Keep the pictures out, and restate the listing that follows exactly as written.
(Recorded information)
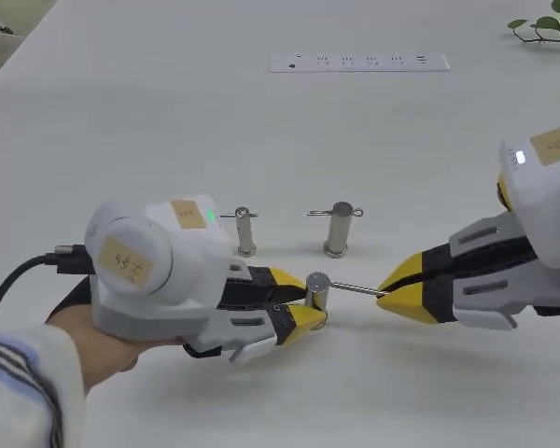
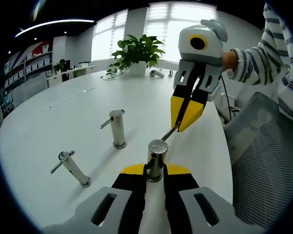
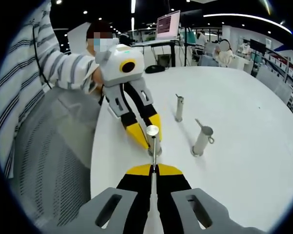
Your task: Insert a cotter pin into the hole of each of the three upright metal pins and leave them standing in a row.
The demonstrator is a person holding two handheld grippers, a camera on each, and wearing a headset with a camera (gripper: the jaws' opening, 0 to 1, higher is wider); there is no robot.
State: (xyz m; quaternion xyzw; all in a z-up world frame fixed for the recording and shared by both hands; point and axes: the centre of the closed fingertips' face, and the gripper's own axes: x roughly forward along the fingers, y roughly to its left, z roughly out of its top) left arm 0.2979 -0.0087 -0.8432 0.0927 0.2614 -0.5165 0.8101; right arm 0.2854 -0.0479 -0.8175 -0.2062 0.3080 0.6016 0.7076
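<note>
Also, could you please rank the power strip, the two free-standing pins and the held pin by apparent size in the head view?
1. The power strip, longest.
2. The thicker back pin.
3. The slimmer back pin, nearly as tall.
Unranked: the held pin, partly hidden in the left gripper.

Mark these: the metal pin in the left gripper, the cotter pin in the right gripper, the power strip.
held metal pin [image 2: 156, 161], left gripper view, middle of its body.
cotter pin [image 1: 355, 289], head view, bare shaft.
power strip [image 1: 359, 63], head view, top face.
</note>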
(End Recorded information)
● **Solution for this exercise**
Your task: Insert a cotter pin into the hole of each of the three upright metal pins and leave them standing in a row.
The demonstrator is a person holding two handheld grippers, a camera on each, and wearing a headset with a camera (gripper: the jaws' opening, 0 to 1, higher is wider); there is no robot.
State: (xyz m; quaternion xyzw; all in a z-up world frame fixed for the recording and shared by both hands; point and axes: the centre of the closed fingertips' face, and the gripper's own axes: x roughly forward along the fingers, y roughly to its left, z roughly out of its top) left arm 0.2979 -0.0087 -0.8432 0.0927 0.2614 -0.5165 0.8101; right arm 0.2854 -0.0479 -0.8175 -0.2062 0.3080 0.6016 0.7076
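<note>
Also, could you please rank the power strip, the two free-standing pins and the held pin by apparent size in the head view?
1. The power strip, longest.
2. The thicker back pin.
3. The slimmer back pin, nearly as tall.
Unranked: the held pin, partly hidden in the left gripper.

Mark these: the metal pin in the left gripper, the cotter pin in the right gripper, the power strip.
held metal pin [image 2: 156, 161], left gripper view, middle of its body.
cotter pin [image 1: 355, 289], head view, bare shaft.
power strip [image 1: 359, 63], head view, top face.
</note>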

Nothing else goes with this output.